6. Ethylene Glycol Poisoning With a Normal Anion Gap Caused by Concurrent Ethanol Ingestion: Importance of the Osmolal Gap. — Ammar KA, Heckerling PS. American Journal of Kidney Diseases : The Official Journal of the National Kidney Foundation. 1996.

7. Toxic Alcohol Ingestions: Clinical Features, Diagnosis, and Management. — Kraut JA, Kurtz I. Clinical Journal of the American Society of Nephrology : CJASN. 2008.

8. The Three Biological Gaps and Hyperoxaluria in Ethylene Glycol Poisoning: Case Presentation and Review. — Ahmad Y, Kissling S, Torrent C, et al. European Review for Medical and Pharmacological Sciences. 2021.

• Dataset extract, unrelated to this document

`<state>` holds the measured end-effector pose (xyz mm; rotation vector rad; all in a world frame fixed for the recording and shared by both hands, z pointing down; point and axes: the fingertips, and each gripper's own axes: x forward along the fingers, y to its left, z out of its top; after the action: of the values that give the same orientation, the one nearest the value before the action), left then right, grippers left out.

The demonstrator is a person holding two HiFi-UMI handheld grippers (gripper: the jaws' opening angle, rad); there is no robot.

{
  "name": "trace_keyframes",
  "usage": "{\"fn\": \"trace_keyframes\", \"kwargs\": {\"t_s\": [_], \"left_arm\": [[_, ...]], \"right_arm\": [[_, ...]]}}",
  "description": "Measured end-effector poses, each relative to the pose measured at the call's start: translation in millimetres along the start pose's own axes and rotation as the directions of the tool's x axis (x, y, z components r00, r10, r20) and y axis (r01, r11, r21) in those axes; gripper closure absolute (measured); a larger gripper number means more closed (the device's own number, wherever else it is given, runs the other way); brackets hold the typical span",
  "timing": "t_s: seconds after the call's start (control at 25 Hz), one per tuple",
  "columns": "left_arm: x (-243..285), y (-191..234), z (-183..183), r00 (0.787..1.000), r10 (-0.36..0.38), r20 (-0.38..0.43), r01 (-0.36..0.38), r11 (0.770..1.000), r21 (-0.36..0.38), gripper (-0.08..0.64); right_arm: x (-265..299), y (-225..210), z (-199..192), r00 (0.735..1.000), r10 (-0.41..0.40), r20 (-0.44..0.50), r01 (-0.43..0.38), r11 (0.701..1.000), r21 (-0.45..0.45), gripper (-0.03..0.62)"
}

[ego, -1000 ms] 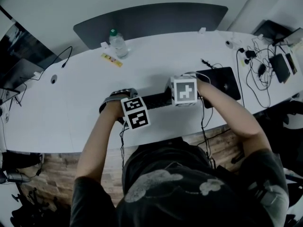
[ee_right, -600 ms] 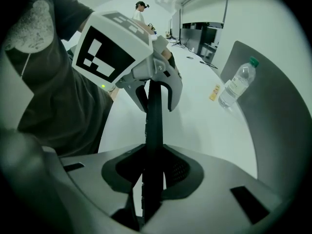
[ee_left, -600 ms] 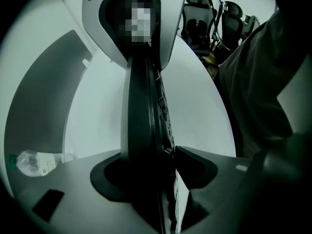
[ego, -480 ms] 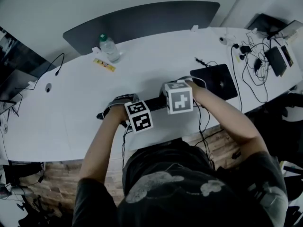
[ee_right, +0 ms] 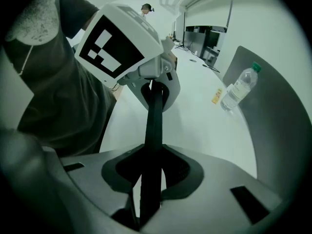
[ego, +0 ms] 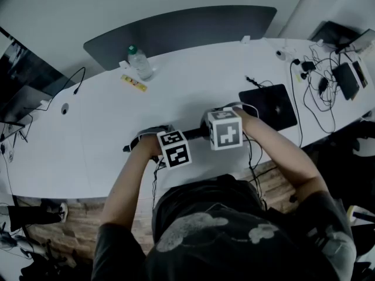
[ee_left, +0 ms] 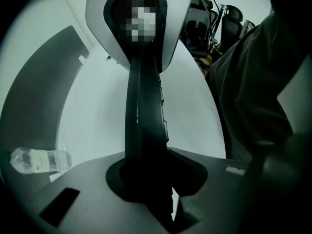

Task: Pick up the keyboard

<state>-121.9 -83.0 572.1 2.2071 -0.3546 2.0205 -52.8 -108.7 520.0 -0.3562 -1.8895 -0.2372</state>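
Observation:
A black keyboard (ego: 196, 133) sits near the front edge of the white table (ego: 88, 127), running between my two grippers. In both gripper views it shows edge-on as a thin dark bar (ee_left: 145, 111) (ee_right: 155, 116). My left gripper (ego: 170, 146) points straight down at its left end. Its jaws are closing and the pads press on that end (ee_left: 151, 189). My right gripper (ego: 222, 130) is shut on the right end (ee_right: 146, 179). Each gripper view shows the other gripper at the bar's far end: the right one (ee_left: 136, 28), the left one (ee_right: 122, 40).
A water bottle (ego: 139, 62) and a yellow strip (ego: 134, 83) lie at the back left. A closed black laptop (ego: 270, 106) lies just right of my right hand. Cables and small devices (ego: 328, 78) crowd the far right. A grey partition (ego: 176, 31) stands behind the table.
My left hand has come down slightly onto the keyboard's left end. My right hand has stayed at the right end.

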Motion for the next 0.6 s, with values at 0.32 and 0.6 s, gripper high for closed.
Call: {"fn": "trace_keyframes", "kwargs": {"t_s": [0.32, 0.6], "left_arm": [[-18.0, 0.1, 5.8, 0.998, -0.023, 0.052, 0.031, 0.988, -0.154, 0.482], [-39.1, 0.5, 11.6, 0.994, 0.103, 0.040, -0.091, 0.967, -0.240, 0.482]], "right_arm": [[-19.5, -16.9, 5.1, 0.987, -0.158, 0.041, 0.161, 0.983, -0.087, 0.460], [-57.8, -14.7, 22.7, 0.954, -0.224, 0.201, 0.246, 0.965, -0.088, 0.307]]}}
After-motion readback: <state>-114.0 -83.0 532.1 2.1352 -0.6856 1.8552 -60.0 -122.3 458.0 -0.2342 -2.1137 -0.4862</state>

9. The Serum Glycolate Concentration: Its Prognostic Value and Its Correlation to Surrogate Markers in Ethylene Glycol Exposures. — Roberts DM, Hoffman RS, Brent J, et al. Clinical Toxicology. 2022.

10. ST-elevation in Ethylene Glycol Toxicity Mimicking Myocardial Infarction. — Dibajnia P, Sivilotti MLA, Juurlink D, Shurrab M. Journal of Electrocardiology. 2019.

11. Current Recommendations for Treatment of Severe Toxic Alcohol Poisonings. — Mégarbane B, Borron SW, Baud FJ. Intensive Care Medicine. 2005.

12. Treating Ethylene Glycol Poisoning With Alcohol Dehydrogenase Inhibition, but Without Extracorporeal Treatments: A Systematic Review. — Beaulieu J, Roberts DM, Gosselin S, et al. Clinical Toxicology. 2022.